Special circuitry uses a low-leakage CMOS process which affords precise voltage detection at extremely low
battery consumption. One DS1323 can support as many as four SRAMs arranged in any of three memory
configurations.
In addition to battery-backup support, the DS1323 performs the important function of monitoring the
remaining capacity of the lithium battery and providing a warning before the battery reaches end-of-life.

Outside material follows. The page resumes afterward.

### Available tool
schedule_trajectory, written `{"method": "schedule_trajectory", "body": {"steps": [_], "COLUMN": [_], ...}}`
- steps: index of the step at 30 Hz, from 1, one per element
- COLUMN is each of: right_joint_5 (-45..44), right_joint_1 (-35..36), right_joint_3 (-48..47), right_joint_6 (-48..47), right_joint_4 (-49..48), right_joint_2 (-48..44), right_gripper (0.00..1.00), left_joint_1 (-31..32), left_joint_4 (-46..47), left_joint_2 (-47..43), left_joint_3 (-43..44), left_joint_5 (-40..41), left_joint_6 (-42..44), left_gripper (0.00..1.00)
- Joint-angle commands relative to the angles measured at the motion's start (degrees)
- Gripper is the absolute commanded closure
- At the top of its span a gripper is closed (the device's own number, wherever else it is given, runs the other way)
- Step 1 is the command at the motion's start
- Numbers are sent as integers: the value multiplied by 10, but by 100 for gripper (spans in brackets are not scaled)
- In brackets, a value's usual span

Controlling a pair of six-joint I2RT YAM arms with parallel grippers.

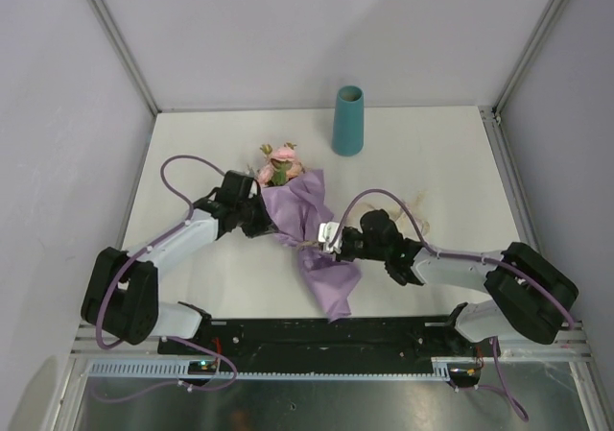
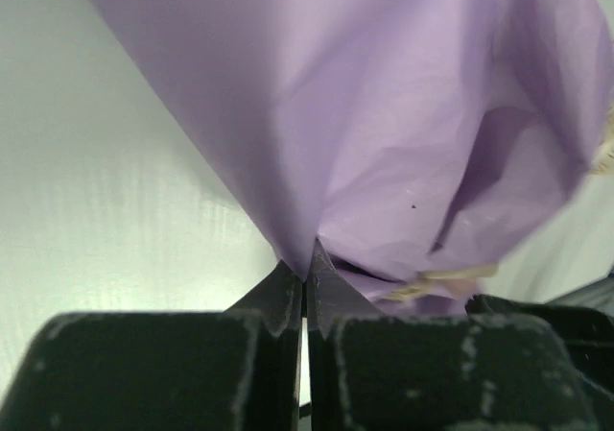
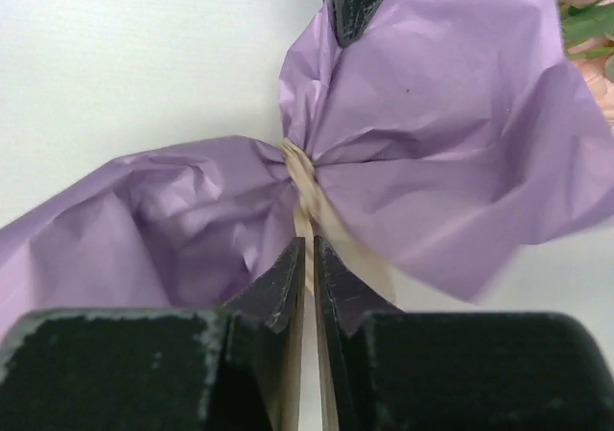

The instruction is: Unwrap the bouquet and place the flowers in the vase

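The bouquet (image 1: 309, 222) lies in the middle of the table, wrapped in crinkled lilac paper (image 3: 451, 153) and cinched by a cream ribbon (image 3: 305, 177). The flowers (image 1: 280, 167), pink roses with green leaves, poke out of its far end; a few show at the right wrist view's top corner (image 3: 587, 9). My left gripper (image 1: 261, 215) is shut on a fold of the paper (image 2: 384, 114), its tips pinching the edge (image 2: 307, 268). My right gripper (image 1: 326, 237) is shut on a tail of the ribbon just below the knot (image 3: 308, 249). The teal vase (image 1: 348, 121) stands upright at the back, apart from both arms.
Grey walls and metal posts (image 1: 115, 37) enclose the white table (image 1: 451, 162). A black rail (image 1: 326, 333) runs along the near edge between the arm bases. A thin cream strand (image 1: 422, 215) lies on the table beside the right arm.
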State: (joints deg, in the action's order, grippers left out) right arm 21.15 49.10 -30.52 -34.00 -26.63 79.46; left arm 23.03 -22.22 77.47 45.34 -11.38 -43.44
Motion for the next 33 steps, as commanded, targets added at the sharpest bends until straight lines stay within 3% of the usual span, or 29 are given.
{"method": "schedule_trajectory", "body": {"steps": [1, 6, 15, 22, 33], "right_joint_5": [-32, -92, -158, -195, -200], "right_joint_1": [25, 64, 104, 109, 107], "right_joint_3": [-8, -37, -52, -55, -61], "right_joint_6": [7, -31, -83, -115, -144], "right_joint_4": [-16, -4, -50, -70, -24], "right_joint_2": [7, 60, 96, 103, 63], "right_gripper": [89, 93, 74, 72, 66], "left_joint_1": [-5, 11, 17, 18, 19], "left_joint_4": [-8, -4, 1, 1, 1], "left_joint_2": [5, 13, 11, 11, 17], "left_joint_3": [25, 30, 27, 27, 27], "left_joint_5": [44, 34, 30, 29, 30], "left_joint_6": [22, 15, 13, 14, 19], "left_gripper": [100, 100, 100, 100, 100]}}
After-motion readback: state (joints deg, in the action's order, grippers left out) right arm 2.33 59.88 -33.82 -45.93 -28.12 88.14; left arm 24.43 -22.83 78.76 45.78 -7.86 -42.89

Because the open-circuit voltage of a lithium backup battery remains relatively constant over the majority of
its life, accurate battery monitoring requires loaded-battery voltage measurement. The DS1323 performs
such measurement by periodically comparing the voltage of the battery as it supports an internal resistive
load with a carefully selected reference voltage. If the battery voltage falls below the reference voltage under
such conditions, the battery will soon reach end-of-life. As a result, the battery warning pin is activated to
signal the need for battery replacement.
MEMORY BACKUP
The DS1323 performs all the circuit functions required to provide battery-backup for as many as four
SRAMs. First, the device provides a switch to direct power from the battery or the system power supply
(VCCI). Whenever VCCI is less than the VCCTP trip point and VCCI is less than the battery voltage VBAT, the
battery is switched on to provide backup power to the SRAM. This switch has voltage drop of less than 0.2
volts.
Second, the DS1323 handles power failure detection and SRAM write-protection. VCCI is constantly
monitored, and when the supply goes out of tolerance, a precision comparator detects power failure and
inhibits the four chip enable outputs in order to write-protect the SRAMs. This is accomplished by holding
CEO1 through CEO4 to within 0.2 volts of VCCO when VCCI is out of tolerance. If any CEI is active (low) at
the time that power failure is detected, the corresponding CEO signal is kept low until the CEI signal is
brought high again. Once the CEI signal is brought high, the CEO signal is taken high and held high until
after VCCI has returned to its nominal voltage level. If the CEI signal is not brought high by 1.5µs after
power failure is detected, the corresponding CEO is forced high at that time. This specific scheme for
delaying write protection for up to 1.5µs guarantees that any memory access in progress when power failure
occurs will complete properly. Power failure detection occurs in the range of 2.8 to 3.0 volts.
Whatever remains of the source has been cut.